▶ Exercise instructions: Everything in the listing below from the line containing "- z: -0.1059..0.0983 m" through the line containing "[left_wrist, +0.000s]" must be repeated exactly; the remaining lines are not wanted.

▶ Information shown:
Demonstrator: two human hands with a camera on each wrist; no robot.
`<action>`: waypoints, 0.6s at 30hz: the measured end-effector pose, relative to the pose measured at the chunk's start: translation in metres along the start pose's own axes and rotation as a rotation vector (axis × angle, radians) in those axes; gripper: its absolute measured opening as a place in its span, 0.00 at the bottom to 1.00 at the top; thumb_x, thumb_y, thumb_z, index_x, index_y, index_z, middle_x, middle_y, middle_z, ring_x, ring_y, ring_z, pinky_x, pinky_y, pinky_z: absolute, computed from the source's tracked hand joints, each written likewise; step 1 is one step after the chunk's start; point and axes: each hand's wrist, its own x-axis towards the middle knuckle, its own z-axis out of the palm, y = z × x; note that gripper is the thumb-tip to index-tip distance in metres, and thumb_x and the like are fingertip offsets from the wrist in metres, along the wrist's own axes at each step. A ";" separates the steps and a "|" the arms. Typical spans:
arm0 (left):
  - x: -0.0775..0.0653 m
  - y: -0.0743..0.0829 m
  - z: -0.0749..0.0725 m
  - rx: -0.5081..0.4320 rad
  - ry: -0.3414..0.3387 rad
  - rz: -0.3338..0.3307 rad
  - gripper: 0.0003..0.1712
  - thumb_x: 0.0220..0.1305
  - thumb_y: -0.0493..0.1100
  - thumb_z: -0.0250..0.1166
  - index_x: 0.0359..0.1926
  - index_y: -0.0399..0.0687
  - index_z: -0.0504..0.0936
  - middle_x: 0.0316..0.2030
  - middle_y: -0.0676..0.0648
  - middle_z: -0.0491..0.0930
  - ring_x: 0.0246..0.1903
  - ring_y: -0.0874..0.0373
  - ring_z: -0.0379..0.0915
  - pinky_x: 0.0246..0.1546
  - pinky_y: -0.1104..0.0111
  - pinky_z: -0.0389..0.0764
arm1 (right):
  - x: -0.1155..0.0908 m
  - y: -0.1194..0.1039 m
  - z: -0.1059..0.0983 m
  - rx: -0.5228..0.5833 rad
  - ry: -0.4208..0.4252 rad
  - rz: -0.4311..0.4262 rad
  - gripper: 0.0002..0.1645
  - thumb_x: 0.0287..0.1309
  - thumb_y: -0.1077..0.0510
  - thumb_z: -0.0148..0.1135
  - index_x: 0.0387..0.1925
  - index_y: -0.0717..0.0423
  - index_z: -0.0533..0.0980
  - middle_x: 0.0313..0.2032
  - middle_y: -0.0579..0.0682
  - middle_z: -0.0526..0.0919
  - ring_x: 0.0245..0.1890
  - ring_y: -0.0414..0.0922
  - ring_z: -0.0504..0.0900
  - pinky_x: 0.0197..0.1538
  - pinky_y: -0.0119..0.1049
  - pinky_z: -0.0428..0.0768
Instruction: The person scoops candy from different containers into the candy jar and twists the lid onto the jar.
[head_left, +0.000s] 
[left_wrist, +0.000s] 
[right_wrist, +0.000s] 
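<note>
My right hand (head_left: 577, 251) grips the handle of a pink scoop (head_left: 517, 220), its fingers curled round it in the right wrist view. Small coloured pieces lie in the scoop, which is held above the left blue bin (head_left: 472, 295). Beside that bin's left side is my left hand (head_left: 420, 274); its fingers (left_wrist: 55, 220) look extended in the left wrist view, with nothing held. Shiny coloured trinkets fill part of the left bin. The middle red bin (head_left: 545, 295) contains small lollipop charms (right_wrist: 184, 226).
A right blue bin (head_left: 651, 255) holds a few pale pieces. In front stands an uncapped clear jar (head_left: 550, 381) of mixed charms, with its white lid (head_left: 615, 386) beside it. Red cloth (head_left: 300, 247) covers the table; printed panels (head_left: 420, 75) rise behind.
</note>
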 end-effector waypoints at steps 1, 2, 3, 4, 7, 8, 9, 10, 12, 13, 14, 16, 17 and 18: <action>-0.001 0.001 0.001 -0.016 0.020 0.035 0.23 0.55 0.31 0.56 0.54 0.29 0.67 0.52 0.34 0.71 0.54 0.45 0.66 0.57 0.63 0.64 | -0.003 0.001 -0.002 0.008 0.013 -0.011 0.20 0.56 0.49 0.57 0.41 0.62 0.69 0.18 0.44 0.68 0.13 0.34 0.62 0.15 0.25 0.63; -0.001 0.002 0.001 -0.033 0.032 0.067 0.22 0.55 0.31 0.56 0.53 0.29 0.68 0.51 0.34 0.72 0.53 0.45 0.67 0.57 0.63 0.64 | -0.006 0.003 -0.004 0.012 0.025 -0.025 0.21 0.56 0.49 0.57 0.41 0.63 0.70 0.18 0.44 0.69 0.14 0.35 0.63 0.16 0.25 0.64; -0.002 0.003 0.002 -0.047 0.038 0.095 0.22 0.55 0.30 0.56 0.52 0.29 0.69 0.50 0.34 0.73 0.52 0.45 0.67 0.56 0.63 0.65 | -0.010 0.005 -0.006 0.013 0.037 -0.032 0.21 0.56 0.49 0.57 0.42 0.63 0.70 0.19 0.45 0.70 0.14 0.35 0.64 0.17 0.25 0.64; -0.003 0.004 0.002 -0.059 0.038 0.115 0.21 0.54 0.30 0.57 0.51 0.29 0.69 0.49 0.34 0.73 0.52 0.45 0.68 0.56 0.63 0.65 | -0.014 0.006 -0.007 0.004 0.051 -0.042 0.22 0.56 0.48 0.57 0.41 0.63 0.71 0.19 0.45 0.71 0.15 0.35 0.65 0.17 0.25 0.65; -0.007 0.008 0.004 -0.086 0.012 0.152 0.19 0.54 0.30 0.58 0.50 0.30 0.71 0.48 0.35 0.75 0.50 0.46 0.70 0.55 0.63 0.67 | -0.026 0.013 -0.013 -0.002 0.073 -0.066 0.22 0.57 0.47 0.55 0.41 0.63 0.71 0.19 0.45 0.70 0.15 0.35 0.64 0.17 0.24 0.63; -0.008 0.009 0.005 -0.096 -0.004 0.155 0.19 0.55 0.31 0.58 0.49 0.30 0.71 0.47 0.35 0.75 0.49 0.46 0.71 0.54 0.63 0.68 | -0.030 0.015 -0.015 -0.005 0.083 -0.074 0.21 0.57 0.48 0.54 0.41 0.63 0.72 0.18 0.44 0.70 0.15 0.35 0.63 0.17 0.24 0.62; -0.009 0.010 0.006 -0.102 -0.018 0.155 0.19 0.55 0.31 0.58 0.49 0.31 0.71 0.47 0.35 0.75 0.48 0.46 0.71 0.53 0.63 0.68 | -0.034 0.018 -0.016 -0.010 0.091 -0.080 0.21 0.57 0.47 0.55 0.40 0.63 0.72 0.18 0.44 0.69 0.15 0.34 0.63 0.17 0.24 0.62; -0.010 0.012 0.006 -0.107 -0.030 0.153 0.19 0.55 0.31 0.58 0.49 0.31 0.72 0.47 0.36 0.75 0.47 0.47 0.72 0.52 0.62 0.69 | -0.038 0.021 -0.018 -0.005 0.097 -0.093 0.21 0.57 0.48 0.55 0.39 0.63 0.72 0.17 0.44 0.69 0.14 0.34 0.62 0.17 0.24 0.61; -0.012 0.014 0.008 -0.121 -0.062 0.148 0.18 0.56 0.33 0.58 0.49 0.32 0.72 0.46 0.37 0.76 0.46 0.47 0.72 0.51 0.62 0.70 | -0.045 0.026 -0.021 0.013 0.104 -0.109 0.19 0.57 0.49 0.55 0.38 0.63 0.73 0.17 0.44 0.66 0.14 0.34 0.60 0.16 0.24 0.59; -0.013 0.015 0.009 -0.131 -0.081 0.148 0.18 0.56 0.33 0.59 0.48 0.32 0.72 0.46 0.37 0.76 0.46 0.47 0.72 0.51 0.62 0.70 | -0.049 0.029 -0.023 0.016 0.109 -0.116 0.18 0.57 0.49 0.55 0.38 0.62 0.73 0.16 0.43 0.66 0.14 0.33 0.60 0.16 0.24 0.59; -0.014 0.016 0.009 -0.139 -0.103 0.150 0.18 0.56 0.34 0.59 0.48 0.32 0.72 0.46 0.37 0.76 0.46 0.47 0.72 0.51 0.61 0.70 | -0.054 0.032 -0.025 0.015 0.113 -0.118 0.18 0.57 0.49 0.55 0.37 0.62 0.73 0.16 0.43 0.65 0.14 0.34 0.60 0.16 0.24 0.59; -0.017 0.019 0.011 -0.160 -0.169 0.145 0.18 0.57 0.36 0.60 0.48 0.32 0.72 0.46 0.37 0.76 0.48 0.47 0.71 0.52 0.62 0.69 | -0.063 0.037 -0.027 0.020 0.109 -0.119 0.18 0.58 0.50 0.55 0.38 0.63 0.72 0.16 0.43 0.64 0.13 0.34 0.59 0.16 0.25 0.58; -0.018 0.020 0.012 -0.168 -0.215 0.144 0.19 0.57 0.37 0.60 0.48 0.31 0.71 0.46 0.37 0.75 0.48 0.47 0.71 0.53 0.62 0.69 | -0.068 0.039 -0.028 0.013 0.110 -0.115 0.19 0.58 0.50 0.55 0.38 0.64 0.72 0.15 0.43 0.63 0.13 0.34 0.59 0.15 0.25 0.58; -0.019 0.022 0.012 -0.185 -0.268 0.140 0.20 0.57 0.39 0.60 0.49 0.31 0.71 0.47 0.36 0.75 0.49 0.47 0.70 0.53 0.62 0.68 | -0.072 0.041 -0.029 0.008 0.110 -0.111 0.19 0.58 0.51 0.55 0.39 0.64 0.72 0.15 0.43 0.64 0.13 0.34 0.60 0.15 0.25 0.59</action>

▶ Solution below:
  - z: -0.1059..0.0983 m
  - rx: -0.5228..0.5833 rad
  - ry: -0.4208..0.4252 rad
  - rz: -0.4311..0.4262 rad
  - gripper: 0.0002..0.1645
  - thumb_x: 0.0287..0.1309
  - thumb_y: -0.1077..0.0510
  - thumb_z: -0.0148..0.1135
  - index_x: 0.0387..0.1925
  - index_y: -0.0717..0.0423
  - index_z: -0.0533..0.0980
  - middle_x: 0.0313..0.2032
  - middle_y: -0.0579..0.0682
  - middle_z: -0.0526..0.0919
  - ring_x: 0.0245..0.1890
  - ring_y: -0.0414..0.0922
  - ring_z: -0.0504..0.0900
  - pinky_x: 0.0197..0.1538
  - pinky_y: -0.0119..0.1049
  - pinky_z: -0.0428..0.0768
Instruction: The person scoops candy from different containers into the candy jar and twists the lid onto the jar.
[head_left, +0.000s] 
[left_wrist, +0.000s] 

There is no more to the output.